The problem:
Once you have checked each line below for the word "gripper", give the number of lines that have it and nothing further.

= Beginning of Section =

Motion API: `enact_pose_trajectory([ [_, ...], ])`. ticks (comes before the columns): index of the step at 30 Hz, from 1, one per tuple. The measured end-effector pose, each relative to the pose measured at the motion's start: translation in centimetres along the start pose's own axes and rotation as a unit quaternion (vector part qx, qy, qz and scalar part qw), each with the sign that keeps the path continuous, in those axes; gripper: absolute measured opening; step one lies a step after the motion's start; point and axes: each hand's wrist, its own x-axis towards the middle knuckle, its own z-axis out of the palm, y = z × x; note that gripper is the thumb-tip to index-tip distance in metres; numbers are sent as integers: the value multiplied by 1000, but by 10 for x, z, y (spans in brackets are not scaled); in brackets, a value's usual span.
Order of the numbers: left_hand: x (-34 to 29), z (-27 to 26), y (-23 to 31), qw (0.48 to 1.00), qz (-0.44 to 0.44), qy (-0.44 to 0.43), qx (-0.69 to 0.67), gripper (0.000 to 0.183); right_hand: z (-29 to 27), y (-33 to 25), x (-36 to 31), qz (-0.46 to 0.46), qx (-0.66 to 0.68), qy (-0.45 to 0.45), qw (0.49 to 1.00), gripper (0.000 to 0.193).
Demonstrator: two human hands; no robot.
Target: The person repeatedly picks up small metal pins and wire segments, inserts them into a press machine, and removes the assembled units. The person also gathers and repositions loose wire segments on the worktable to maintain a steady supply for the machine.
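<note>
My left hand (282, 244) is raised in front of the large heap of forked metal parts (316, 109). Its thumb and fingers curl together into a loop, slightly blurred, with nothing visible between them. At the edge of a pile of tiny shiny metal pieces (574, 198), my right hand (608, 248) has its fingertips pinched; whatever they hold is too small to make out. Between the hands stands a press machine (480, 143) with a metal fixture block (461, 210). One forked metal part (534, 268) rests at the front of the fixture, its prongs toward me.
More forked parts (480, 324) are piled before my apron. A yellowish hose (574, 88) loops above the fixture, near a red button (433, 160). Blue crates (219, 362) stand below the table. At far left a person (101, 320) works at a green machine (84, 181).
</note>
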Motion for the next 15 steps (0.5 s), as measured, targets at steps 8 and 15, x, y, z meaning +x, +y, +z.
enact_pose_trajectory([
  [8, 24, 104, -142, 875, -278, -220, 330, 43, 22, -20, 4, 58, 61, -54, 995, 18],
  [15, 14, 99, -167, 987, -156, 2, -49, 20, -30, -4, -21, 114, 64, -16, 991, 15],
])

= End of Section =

Exercise output:
2